Sun 3 Jan 99 19:32
Doha? We've got a problem

Well, howdy, campers.

If I haven't been here the last couple of days, it's because I haven't been here nor had access to a computer. Seems that I ran afoul of the local constabulary hereabouts and got myself tossed into the civil Bastille over the weekend (which here is where Thursday is Saturday, Friday Sunday and most all are terminally temporally confused).

It all started innocently enough. I was at work, working as is one's wont, except if you're Muslim and it's Ramadan, or Saturday (or Sunday or Monday, or Tuesday-Wednesday it appears). Well, it was a slow day, and I was doing some subcrop porosity mapping of the superincumbant strata which is juxtaposed to the high permeability trend surface which I've just described by interactively bubble-mapping the 3'rd derivative surface of the highest known gas reservoir in the lowest thrown fault block in the central half-graben of the main field anticlinorium.

Like I said, it was a slow day.

The phone rings and it's one of the field engineers from a large, French-based wireline and well intervention company who universally drive big blue trucks whose services we utilize from time to time.

"Marty", he continued, "We're having a bit of a get-together for all the ExPats tonight over at the Doha Sheraton at 1600. Figuring that you'd never pass on free food and booze, I immediately called you and let you know the time and place."
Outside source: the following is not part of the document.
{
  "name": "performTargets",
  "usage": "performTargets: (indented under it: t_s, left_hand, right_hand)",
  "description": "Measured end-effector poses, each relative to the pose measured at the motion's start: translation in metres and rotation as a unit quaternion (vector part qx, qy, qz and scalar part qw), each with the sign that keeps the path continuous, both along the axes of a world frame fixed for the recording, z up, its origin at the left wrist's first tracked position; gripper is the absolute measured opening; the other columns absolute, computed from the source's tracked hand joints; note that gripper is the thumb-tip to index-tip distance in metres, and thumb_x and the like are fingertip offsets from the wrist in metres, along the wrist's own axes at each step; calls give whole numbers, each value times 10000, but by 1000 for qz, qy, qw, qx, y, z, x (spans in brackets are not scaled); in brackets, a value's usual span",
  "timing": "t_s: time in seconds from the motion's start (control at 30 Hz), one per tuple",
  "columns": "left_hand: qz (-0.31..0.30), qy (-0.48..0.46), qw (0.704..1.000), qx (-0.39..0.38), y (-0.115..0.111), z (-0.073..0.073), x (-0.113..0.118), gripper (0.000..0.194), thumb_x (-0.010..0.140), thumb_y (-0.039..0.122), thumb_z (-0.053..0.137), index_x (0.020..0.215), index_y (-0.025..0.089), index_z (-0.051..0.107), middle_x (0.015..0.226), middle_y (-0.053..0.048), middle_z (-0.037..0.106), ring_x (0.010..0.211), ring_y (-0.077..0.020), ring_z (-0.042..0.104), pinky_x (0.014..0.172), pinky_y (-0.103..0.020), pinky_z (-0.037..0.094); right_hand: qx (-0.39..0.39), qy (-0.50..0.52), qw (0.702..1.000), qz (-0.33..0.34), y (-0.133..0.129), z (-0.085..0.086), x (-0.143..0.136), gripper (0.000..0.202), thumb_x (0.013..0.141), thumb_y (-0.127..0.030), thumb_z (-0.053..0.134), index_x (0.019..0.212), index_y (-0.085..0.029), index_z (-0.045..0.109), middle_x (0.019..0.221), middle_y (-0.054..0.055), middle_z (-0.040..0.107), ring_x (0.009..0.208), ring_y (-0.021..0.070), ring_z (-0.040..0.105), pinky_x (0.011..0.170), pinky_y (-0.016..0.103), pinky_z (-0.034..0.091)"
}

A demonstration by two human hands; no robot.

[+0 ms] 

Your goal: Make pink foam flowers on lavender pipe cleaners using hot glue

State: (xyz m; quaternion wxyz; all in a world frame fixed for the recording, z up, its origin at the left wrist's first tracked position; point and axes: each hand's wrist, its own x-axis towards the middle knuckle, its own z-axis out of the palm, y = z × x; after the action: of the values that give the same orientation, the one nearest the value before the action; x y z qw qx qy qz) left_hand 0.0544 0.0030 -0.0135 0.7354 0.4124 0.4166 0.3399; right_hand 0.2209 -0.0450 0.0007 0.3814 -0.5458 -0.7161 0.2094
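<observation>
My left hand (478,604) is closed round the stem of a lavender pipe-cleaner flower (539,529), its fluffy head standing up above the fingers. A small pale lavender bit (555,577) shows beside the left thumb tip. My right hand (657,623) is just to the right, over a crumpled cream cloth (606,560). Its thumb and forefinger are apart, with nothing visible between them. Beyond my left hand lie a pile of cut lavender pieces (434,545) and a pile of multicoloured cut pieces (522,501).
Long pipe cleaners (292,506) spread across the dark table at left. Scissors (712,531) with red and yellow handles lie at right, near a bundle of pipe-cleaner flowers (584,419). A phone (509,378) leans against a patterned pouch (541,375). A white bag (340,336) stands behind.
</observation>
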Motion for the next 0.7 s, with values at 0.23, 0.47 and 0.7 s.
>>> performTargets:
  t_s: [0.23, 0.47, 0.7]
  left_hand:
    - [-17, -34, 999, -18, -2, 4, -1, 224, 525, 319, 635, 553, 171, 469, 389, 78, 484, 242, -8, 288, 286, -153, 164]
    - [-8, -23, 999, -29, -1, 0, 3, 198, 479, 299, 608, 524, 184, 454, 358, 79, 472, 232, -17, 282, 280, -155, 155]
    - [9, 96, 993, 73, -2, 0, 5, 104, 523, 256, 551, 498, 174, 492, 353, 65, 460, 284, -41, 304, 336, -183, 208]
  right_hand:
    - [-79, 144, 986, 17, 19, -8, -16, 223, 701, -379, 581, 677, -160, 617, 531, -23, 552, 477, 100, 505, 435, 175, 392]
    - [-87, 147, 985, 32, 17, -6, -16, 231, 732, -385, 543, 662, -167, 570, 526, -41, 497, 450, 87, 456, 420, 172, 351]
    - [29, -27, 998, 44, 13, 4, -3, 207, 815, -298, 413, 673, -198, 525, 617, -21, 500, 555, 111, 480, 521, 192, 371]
"Thanks, Sean. I'll be there. Thanks."

I finished up the usual office nonsense (filing everything in triplicate so my manager, his boss and the Minister of Oil and Gas Resources can all lose their own personal copy), logged off the network, shut down the server, and generally covered my tracks from nosy system administrators.

I hopped into my recently purchased 1984 (Yeah. I'm a sucker for the classics.) Nissan Patrol 4WD monstrosity, fired up that big 6.6 liter diesel, waited for the air to clear, and chugged my way down to the Doha Sheraton for an evening of free feeding that would make a lamprey look like a piker. Unfortunately for me, I was having yet another bout of the "Doha Crud" and under the influence of Diazepam, Triminic- 500, Quazidor and Oxy-Cycline, and had to (prepare to be shocked) do my Carrie Nation impression. Drugs and booze, even free booze, just don't mix.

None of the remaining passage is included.